§ Work task
Within the material below, locate the line with "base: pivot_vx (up" and the line with "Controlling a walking", then return those two lines and all lines between them, exactly as written.

(Record extracts)

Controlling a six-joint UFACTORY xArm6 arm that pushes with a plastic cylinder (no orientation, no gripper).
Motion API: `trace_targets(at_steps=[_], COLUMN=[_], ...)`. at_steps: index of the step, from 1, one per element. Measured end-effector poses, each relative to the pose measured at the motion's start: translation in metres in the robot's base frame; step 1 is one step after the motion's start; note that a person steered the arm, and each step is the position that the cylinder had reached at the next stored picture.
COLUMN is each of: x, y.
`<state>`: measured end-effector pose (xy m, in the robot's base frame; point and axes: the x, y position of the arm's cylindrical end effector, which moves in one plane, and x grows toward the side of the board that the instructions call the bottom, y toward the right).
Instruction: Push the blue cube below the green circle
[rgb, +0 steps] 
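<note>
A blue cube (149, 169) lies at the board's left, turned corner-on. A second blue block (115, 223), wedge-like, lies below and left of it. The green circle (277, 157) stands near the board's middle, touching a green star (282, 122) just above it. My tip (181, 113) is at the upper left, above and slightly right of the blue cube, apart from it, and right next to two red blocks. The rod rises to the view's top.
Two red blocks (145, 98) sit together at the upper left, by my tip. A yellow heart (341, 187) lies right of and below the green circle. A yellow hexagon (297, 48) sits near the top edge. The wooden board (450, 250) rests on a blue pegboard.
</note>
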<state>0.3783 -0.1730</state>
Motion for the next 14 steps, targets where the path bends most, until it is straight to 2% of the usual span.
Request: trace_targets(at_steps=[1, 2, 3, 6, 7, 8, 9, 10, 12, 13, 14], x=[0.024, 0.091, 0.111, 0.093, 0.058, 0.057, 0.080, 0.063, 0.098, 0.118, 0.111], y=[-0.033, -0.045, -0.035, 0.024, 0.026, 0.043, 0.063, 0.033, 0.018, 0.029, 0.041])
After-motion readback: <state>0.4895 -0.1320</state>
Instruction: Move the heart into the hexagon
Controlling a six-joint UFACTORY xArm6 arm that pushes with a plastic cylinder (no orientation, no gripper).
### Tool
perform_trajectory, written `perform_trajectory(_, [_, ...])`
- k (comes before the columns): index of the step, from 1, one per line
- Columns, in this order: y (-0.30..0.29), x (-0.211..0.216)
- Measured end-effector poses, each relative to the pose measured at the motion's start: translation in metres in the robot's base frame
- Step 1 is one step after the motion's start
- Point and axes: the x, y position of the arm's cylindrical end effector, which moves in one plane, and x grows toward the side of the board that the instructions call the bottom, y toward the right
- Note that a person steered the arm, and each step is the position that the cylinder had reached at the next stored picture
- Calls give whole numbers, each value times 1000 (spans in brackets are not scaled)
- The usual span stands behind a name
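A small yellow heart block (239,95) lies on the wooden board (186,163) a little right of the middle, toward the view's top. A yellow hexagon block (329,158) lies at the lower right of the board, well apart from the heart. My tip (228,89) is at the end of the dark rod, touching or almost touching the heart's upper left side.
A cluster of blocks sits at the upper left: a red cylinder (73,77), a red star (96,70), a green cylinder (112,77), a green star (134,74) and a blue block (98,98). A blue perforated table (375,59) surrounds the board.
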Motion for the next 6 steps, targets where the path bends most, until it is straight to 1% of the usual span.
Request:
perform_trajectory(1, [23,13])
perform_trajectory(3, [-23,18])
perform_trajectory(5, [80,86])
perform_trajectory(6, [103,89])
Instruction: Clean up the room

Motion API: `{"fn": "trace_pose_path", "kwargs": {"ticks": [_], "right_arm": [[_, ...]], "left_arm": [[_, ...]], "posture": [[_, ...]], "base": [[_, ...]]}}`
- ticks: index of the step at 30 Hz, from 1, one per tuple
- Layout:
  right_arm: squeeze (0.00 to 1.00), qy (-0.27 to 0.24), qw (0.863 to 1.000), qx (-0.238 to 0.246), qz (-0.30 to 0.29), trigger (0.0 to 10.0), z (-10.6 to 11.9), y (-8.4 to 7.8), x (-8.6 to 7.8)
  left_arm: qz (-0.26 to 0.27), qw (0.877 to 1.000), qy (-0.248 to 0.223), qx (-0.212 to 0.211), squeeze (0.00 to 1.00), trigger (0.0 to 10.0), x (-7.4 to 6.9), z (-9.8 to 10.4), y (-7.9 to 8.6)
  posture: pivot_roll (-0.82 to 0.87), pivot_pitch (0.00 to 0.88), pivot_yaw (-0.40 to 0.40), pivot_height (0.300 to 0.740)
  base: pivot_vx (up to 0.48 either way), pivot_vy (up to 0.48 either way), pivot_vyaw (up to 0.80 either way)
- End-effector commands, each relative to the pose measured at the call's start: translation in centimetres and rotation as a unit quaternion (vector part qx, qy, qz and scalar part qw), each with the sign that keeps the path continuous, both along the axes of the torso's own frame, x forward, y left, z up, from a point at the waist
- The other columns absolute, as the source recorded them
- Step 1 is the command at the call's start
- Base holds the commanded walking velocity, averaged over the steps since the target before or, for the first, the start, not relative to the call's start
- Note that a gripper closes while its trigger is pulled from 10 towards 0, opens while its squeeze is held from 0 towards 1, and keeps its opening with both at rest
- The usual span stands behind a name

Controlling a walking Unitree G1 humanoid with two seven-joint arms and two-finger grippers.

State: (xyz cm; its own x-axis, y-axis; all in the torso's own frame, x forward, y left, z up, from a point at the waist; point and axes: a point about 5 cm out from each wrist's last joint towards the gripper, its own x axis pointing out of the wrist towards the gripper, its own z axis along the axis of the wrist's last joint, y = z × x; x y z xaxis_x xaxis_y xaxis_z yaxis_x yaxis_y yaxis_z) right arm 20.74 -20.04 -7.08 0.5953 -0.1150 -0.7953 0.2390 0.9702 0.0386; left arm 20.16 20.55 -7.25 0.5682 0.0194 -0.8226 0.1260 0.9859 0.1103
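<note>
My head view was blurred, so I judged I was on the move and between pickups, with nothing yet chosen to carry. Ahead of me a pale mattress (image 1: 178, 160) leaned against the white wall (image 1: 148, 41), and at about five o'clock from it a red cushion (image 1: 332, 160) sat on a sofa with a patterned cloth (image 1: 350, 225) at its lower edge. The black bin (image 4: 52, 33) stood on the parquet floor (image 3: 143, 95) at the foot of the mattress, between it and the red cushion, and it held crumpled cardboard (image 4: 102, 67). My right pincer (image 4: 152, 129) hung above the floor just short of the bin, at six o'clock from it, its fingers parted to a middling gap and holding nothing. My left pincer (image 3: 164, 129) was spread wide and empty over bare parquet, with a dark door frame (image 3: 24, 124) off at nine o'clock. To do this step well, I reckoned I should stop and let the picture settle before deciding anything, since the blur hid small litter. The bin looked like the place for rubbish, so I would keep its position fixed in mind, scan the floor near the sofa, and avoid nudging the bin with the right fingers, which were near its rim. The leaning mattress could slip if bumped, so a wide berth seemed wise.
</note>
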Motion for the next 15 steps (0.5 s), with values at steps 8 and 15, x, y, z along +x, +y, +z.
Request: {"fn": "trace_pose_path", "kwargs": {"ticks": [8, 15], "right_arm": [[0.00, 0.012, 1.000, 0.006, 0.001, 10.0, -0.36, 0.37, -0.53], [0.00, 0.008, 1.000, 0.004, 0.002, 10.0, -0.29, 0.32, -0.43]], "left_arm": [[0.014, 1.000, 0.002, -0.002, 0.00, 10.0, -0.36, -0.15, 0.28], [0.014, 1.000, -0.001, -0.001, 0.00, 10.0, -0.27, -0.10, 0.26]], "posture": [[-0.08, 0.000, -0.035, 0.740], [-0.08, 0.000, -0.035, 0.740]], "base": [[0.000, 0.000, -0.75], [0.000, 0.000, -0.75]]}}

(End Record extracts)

§ Reply to the exercise
  base: pivot_vx (up to 0.48 either way), pivot_vy (up to 0.48 either way), pivot_vyaw (up to 0.80 either way)
- End-effector commands, each relative to the pose measured at the call's start: translation in centimetres and rotation as a unit quaternion (vector part qx, qy, qz and scalar part qw), each with the sign that keeps the path continuous, both along the axes of the torso's own frame, x forward, y left, z up, from a point at the waist
- The other columns absolute, as the source recorded them
- Step 1 is the command at the call's start
- Base holds the commanded walking velocity, averaged over the steps since the target before or, for the first, the start, not relative to the call's start
- Note that a gripper closes while its trigger is pulled from 10 towards 0, opens while its squeeze is held from 0 towards 1, and keeps its opening with both at rest
- The usual span stands behind a name

Controlling a walking Unitree G1 humanoid with two seven-joint arms and two-finger grippers.

No additional response is required.